In der "Neuen Zürcher Zeitung" erinnert Maria Becker an den Fluxus-Künstler Ben, bürgerlich Benjamin Vautier, der im Alter von 88 Jahren gestorben ist. "Es ist nicht schwer zu erkennen, zu welchem Künstlertypus Ben Vautier gehört. Bis zuletzt war er daran, seine Kunst auszuweiten und alle Dinge des Lebens darin unterzubringen.

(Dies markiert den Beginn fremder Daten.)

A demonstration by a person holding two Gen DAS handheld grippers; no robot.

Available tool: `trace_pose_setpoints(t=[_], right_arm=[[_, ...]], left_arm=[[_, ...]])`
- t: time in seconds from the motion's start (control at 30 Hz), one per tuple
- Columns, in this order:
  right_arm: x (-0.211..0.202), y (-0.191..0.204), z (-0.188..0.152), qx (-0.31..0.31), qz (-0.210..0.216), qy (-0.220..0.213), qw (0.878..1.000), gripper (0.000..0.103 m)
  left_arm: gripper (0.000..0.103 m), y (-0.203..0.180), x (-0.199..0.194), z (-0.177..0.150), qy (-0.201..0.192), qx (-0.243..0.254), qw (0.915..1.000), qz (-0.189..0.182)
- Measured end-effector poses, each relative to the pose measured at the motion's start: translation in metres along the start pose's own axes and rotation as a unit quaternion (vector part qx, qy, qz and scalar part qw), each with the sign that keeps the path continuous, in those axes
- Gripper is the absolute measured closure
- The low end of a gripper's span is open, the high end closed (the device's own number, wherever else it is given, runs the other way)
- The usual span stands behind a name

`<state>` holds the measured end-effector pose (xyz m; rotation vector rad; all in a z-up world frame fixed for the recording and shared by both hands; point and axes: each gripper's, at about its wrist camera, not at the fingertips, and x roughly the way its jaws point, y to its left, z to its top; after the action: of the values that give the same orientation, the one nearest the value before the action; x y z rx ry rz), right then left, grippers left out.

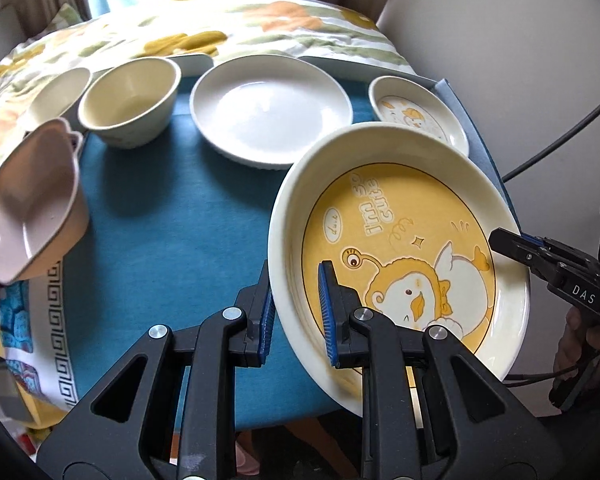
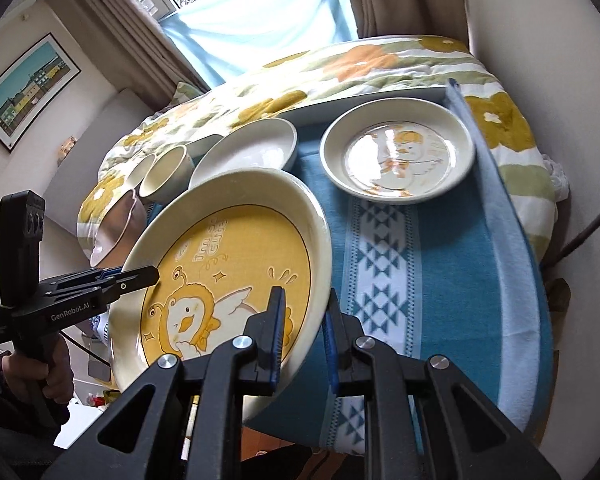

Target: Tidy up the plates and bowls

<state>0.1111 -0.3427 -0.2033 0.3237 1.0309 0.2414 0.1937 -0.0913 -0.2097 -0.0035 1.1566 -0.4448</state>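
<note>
1. Left gripper (image 1: 296, 312) and right gripper (image 2: 304, 332) each straddle opposite rims of the yellow plate (image 1: 400, 248), clamped, plate tilted above the blue cloth (image 1: 160, 208).
2. Ahead: white plate (image 1: 272, 114), small duck plate (image 2: 398, 152).
3. Risk: uneven release; plate could slip and strike the dishes.

Bare teal tablecloth (image 1: 172, 216) gives you passage left of the tilted yellow duck-print ceramic plate (image 1: 400, 248). Beyond it, white round plate (image 1: 270, 116) and cream bowl (image 1: 130, 100) block.

A blue cloth (image 1: 160, 216) (patterned) bears bowls (image 1: 130, 104) and plates (image 1: 270, 114).
</note>
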Motion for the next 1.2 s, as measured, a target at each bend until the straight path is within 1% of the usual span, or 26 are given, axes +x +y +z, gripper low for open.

Es gab eigentlich nichts, das im enzyklopädischen Panoptikum von Vautier keinen Platz hatte: Bilder, Skulpturen, Filme, Fotos, Kitsch, Objekte des Alltags, Aktionen, die Kunst seiner Freunde, der Strand von Nizza, die Philosophie und vor allem er selbst. Es ist uferlos, die Dinge seines Werks aufzuzählen. Vautier sorgte allerdings dafür, dass sein Universum nicht chaotisch ist. Er archivierte es, organisierte es, indem er es in Ober- und Unterthemen einteilte, und gab zu allem ein gültiges Statement."